The "cardiac safety assessment" section of the pixantrone poster reveals that 64 patients in each of the pixantrone and comparator arms of the study had LVEF levels measured at the start of the study. But at the end of the study, the number of patients with LVEF measurements dropped to 28 patients in the pixantrone arm and 23 patients in the comparator arm.

In other words, 36 pixantrone patients, or 56% of the total, didn't have end-of-treatment heart scans to assess for cardiac safety. Likewise, 64% of the patients in the comparator arm are left out of the heart toxicity analysis.

Where are all the missing patients for the cardiac safety assessment and why are they missing?

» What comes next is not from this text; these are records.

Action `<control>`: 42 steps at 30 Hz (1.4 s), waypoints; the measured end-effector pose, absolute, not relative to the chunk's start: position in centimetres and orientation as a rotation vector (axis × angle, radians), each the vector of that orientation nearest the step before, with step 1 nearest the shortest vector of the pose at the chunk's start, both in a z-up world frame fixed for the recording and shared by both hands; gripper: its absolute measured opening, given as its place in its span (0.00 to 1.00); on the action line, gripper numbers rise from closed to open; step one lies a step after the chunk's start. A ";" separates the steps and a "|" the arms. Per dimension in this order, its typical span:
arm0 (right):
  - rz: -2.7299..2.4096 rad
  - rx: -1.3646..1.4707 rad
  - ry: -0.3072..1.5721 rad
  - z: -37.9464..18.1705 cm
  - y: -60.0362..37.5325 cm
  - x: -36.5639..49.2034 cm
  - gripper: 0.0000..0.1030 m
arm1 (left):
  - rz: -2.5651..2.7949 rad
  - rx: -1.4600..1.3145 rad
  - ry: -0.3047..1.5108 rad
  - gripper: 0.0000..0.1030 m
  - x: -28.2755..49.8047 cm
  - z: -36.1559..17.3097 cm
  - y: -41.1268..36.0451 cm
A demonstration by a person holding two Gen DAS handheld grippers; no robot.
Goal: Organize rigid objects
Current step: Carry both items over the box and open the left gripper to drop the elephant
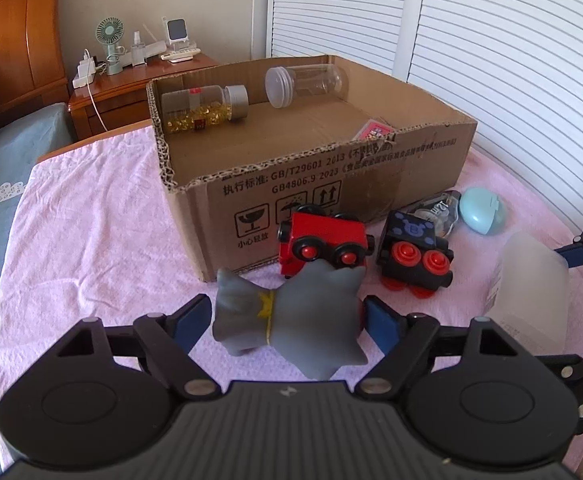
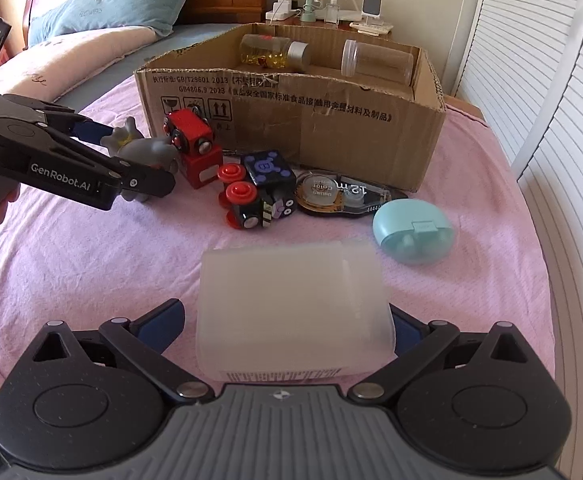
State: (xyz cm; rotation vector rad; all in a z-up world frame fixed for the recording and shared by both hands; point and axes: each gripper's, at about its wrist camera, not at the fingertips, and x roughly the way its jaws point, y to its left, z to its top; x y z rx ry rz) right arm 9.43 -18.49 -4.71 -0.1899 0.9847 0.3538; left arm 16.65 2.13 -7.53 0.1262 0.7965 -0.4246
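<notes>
My left gripper (image 1: 285,318) is shut on a grey rubber toy (image 1: 291,320), just above the pink cloth; it also shows in the right wrist view (image 2: 139,148). My right gripper (image 2: 287,320) is shut on a frosted white plastic box (image 2: 291,304), seen at the right edge of the left wrist view (image 1: 531,284). A red toy car (image 1: 323,244), a black toy car with red wheels (image 1: 413,252), a tape dispenser (image 2: 339,196) and a teal case (image 2: 413,232) lie in front of the cardboard box (image 1: 331,188).
The cardboard box holds a capsule bottle (image 1: 205,108), a clear jar (image 1: 305,82) and a small pink pack (image 1: 373,132). A wooden nightstand (image 1: 131,84) with a fan stands behind. Louvred doors (image 1: 511,60) run along the right. Pillows (image 2: 107,4) lie at the left.
</notes>
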 end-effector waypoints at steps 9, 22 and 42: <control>0.319 -0.266 1.002 -4.6 -17.9 9.8 0.87 | -0.436 0.135 0.802 0.70 16.7 -7.1 1.9; 0.378 -0.280 1.009 -3.4 -18.8 9.4 0.84 | -0.439 0.193 0.824 0.69 15.2 -4.9 2.2; 0.414 -0.214 0.882 3.2 -21.1 15.3 0.84 | -0.465 0.227 0.739 0.69 21.4 2.8 -0.9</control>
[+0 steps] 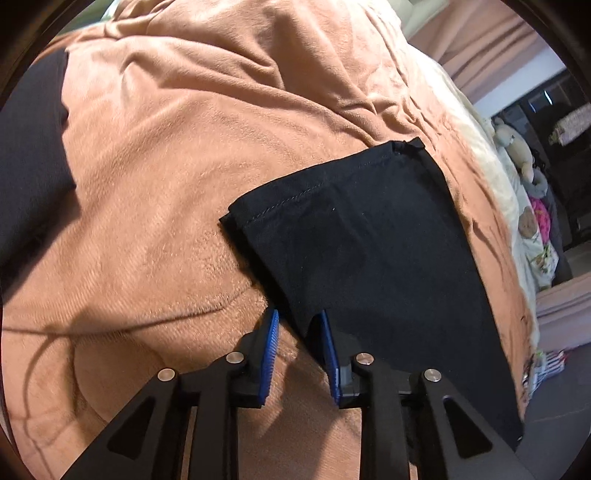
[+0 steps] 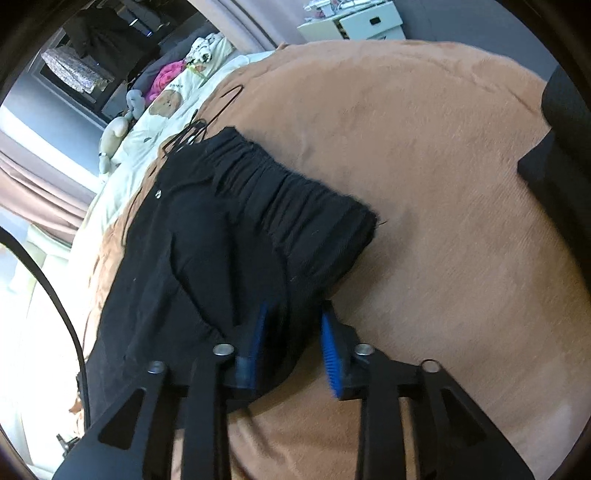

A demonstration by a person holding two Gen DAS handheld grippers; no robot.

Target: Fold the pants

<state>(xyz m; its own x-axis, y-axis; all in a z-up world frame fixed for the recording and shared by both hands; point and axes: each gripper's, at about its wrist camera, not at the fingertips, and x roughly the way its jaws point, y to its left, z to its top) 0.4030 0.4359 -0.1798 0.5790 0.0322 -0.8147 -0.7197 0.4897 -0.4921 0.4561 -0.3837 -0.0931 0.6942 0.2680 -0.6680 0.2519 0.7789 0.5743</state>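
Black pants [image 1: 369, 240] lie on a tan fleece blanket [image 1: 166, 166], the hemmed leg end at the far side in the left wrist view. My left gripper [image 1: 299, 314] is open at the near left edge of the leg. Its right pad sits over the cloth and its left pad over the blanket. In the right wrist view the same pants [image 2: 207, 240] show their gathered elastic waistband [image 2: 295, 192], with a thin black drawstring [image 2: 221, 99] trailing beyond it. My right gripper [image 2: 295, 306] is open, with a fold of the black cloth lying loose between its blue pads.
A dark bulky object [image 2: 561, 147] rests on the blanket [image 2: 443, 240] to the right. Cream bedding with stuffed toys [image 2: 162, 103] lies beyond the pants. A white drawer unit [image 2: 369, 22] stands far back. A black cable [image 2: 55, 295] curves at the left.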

There's more. The same section of the poster also discloses that there was actually a 5% drop in LVEF amongst the 28 pixantrone patients at the end of the study.

So, what Cell Therapeutics is actually telling us about pixantrone's heart safety from this study is that they have complete data on 28 patients treated with pixantrone, and in these patients, their cardiac function (the ability of the heart to pump blood) actually decreased.

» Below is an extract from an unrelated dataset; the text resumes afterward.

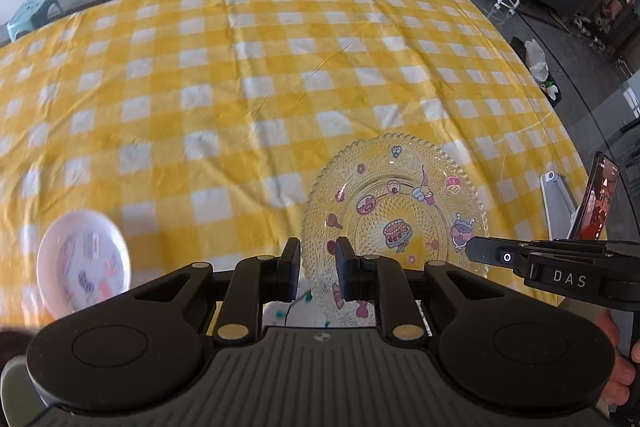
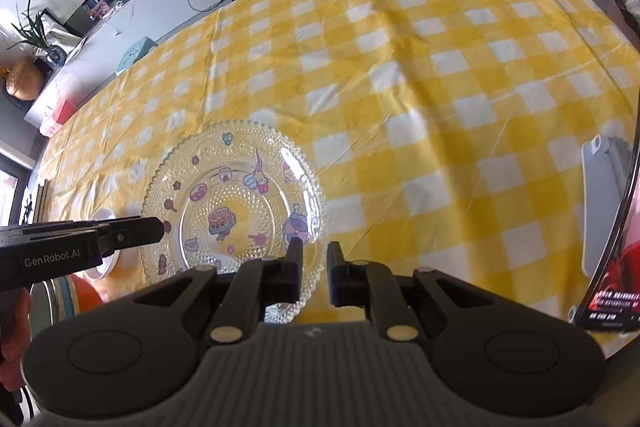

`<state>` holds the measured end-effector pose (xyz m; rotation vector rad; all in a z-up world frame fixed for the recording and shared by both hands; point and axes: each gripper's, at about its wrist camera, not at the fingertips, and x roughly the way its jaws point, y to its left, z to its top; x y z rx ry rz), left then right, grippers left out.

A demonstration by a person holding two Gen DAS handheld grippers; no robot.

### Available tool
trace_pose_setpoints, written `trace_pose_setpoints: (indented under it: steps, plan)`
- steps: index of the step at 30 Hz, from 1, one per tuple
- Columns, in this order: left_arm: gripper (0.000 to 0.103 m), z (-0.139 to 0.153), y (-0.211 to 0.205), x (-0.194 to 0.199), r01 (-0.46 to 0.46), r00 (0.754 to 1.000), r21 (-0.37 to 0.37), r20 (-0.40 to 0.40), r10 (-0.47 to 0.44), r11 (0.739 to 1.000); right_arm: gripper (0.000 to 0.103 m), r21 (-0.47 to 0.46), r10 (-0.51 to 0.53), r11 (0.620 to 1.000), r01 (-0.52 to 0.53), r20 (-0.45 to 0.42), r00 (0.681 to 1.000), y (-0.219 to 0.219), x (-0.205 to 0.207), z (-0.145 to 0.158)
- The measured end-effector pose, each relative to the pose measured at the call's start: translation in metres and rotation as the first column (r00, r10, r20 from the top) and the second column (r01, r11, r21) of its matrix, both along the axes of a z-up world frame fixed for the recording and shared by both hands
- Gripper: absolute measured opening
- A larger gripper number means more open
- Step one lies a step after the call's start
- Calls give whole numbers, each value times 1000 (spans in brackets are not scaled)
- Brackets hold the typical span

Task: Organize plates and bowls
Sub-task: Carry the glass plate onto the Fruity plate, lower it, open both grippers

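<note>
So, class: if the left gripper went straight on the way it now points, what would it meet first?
Most likely the clear glass plate: the left gripper points steeply down with the plate's near-left rim between its fingers. Depth is hard to judge, so it might just meet the checked tablecloth beside it.

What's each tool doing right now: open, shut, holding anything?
Left tool: closed on the rim of the glass plate.
Right tool: closed on the opposite rim of the same plate.

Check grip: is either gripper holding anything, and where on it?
Both hold the clear glass cartoon-sticker plate by its beaded rim: the left gripper on its left edge, the right gripper on the opposite edge.
</note>
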<state>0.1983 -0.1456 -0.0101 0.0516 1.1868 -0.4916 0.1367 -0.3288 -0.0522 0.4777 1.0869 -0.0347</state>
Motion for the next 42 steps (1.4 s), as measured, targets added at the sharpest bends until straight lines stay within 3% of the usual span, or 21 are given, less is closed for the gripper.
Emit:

And what about the 23 patients in the comparator arm with complete heart safety data? Well, these patients actually improved by 1% in the LVEF.

Oh, and I should also mention that the patients in the comparator arm were previously treated with relatively higher doses of an anthracycline than the pixantrone patients before the study began. This should have pitched the cardiac toxicity assessment in pixantrone's favor, but it did not.

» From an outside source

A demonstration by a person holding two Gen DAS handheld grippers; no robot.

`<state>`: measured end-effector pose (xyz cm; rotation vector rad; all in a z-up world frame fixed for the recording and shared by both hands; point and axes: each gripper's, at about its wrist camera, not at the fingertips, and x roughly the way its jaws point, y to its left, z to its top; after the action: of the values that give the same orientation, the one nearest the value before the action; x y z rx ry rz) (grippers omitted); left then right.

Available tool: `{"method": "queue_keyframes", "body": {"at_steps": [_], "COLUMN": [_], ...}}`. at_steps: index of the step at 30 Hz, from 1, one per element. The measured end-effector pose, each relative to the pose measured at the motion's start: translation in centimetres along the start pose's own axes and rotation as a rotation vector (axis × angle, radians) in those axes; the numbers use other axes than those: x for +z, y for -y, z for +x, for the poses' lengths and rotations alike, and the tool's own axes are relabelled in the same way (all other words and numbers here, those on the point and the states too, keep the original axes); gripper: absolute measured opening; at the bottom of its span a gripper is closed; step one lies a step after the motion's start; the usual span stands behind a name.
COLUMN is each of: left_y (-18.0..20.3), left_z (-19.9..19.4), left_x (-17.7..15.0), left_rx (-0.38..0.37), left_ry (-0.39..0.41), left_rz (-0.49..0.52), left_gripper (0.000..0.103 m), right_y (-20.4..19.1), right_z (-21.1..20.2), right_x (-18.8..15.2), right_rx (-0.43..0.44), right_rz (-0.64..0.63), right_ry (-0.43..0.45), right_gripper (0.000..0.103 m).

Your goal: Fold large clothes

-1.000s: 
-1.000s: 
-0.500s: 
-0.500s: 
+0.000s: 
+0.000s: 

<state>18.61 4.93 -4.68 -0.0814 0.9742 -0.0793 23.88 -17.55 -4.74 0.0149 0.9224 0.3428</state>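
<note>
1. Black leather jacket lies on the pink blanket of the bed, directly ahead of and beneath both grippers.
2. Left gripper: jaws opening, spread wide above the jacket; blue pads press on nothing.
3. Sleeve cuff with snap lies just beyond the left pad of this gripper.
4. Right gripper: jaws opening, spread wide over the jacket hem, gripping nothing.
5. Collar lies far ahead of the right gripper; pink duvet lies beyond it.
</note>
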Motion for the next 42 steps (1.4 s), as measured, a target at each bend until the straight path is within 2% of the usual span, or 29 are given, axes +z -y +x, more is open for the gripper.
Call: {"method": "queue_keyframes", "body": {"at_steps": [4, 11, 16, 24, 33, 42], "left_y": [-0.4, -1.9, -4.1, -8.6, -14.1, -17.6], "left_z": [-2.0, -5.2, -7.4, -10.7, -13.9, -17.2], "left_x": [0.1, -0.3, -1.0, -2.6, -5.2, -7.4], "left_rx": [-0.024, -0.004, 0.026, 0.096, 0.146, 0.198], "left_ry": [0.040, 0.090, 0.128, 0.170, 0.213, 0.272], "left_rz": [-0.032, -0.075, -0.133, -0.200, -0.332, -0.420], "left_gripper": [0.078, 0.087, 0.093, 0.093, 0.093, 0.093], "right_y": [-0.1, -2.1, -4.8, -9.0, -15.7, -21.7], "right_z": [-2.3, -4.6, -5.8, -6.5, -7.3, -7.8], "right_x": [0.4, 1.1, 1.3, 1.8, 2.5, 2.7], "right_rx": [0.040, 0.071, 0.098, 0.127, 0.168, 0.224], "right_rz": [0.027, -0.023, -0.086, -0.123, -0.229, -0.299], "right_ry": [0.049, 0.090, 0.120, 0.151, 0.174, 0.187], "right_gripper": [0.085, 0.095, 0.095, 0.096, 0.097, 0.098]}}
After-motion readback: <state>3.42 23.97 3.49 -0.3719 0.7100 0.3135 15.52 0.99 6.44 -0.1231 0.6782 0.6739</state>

The incidence of serious cardiac disorders was 8.8% in the pixantrone arm compared to 4.5% in the comparator arm.

I haven't even addressed the efficacy of pixantrone, but there was little new information shed in today's presentation that wasn't previously disclosed by the company. An analysis of survival favored pixantrone-treated patients, but the result was nowhere close to being statistically significant, with a p value of 0.54. Statistical significance requires a p value of 0.05.

Bianco will probably still insist that pixantrone can be a $600 million drug or more and eventually replace all other anthracyclines in the treatment of lymphomas and other cancers. But based on the actual safety data -- not the press release version of same -- I'm quite comfortable sticking to my prediction that pixantrone is nothing more than a $50 million me-too cancer drug.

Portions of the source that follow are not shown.